◆ Brief
Records appear below. Give all of them again, exactly.

--- Data records Enclosed Below ---

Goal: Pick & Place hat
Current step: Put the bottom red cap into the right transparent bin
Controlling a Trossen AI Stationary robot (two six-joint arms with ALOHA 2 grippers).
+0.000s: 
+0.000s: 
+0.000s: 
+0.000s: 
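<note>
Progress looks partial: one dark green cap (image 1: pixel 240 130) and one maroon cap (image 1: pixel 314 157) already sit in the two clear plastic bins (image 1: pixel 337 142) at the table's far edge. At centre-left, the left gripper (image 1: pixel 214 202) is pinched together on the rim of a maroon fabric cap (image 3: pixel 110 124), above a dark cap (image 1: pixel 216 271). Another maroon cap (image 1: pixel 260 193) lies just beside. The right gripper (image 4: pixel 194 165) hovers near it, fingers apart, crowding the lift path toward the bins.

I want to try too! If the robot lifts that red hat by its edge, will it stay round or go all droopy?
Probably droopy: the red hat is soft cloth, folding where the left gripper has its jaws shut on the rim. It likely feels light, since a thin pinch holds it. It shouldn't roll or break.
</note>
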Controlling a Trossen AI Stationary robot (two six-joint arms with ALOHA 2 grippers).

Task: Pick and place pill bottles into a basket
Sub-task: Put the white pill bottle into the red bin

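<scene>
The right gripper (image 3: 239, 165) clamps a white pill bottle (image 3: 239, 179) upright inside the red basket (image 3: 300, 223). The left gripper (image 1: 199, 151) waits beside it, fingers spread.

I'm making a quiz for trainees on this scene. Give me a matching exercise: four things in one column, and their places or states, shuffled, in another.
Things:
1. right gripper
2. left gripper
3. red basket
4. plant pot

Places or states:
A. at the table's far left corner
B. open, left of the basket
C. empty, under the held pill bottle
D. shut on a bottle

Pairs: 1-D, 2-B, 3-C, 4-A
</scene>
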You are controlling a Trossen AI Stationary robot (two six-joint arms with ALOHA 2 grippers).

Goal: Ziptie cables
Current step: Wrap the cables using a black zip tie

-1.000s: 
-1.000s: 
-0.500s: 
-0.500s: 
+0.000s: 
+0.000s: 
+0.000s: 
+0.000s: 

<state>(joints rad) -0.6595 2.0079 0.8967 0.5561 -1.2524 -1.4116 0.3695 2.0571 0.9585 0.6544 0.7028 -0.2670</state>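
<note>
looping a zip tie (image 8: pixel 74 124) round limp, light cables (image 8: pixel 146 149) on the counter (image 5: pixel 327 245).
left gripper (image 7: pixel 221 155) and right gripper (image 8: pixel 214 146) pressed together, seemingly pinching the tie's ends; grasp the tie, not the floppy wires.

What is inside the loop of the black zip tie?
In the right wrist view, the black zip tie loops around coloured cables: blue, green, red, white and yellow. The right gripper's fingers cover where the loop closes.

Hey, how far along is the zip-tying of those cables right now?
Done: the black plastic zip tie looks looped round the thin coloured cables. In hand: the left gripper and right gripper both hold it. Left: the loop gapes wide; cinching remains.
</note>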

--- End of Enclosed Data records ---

◆ Exercise output
Goal: Pick & Place hat
Current step: Put the bottom red cap into the right transparent bin
Controlling a Trossen AI Stationary robot (two six-joint arms with ALOHA 2 grippers).
+0.000s: 
+0.000s: 
+0.000s: 
+0.000s: 
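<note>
Progress looks partial: one dark green cap (image 1: pixel 240 130) and one maroon cap (image 1: pixel 314 157) already sit in the two clear plastic bins (image 1: pixel 337 142) at the table's far edge. At centre-left, the left gripper (image 1: pixel 214 202) is pinched together on the rim of a maroon fabric cap (image 3: pixel 110 124), above a dark cap (image 1: pixel 216 271). Another maroon cap (image 1: pixel 260 193) lies just beside. The right gripper (image 4: pixel 194 165) hovers near it, fingers apart, crowding the lift path toward the bins.

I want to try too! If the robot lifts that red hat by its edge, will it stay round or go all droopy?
Probably droopy: the red hat is soft cloth, folding where the left gripper has its jaws shut on the rim. It likely feels light, since a thin pinch holds it. It shouldn't roll or break.
</note>
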Controlling a Trossen AI Stationary robot (two six-joint arms with ALOHA 2 grippers).

Task: Pick and place pill bottles into a basket
Sub-task: Put the white pill bottle into the red bin

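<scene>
The right gripper (image 3: 239, 165) clamps a white pill bottle (image 3: 239, 179) upright inside the red basket (image 3: 300, 223). The left gripper (image 1: 199, 151) waits beside it, fingers spread.

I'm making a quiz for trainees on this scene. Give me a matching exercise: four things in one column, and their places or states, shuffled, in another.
Things:
1. right gripper
2. left gripper
3. red basket
4. plant pot

Places or states:
A. at the table's far left corner
B. open, left of the basket
C. empty, under the held pill bottle
D. shut on a bottle

Pairs: 1-D, 2-B, 3-C, 4-A
</scene>
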You are controlling a Trossen AI Stationary robot (two six-joint arms with ALOHA 2 grippers).

Goal: Ziptie cables
Current step: Wrap the cables using a black zip tie

-1.000s: 
-1.000s: 
-0.500s: 
-0.500s: 
+0.000s: 
+0.000s: 
+0.000s: 
+0.000s: 

<state>(joints rad) -0.6595 2.0079 0.8967 0.5561 -1.2524 -1.4116 0.3695 2.0571 0.9585 0.6544 0.7028 -0.2670</state>
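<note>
looping a zip tie (image 8: pixel 74 124) round limp, light cables (image 8: pixel 146 149) on the counter (image 5: pixel 327 245).
left gripper (image 7: pixel 221 155) and right gripper (image 8: pixel 214 146) pressed together, seemingly pinching the tie's ends; grasp the tie, not the floppy wires.

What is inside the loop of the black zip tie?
In the right wrist view, the black zip tie loops around coloured cables: blue, green, red, white and yellow. The right gripper's fingers cover where the loop closes.

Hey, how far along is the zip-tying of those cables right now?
Done: the black plastic zip tie looks looped round the thin coloured cables. In hand: the left gripper and right gripper both hold it. Left: the loop gapes wide; cinching remains.
</note>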

The submitted response is complete.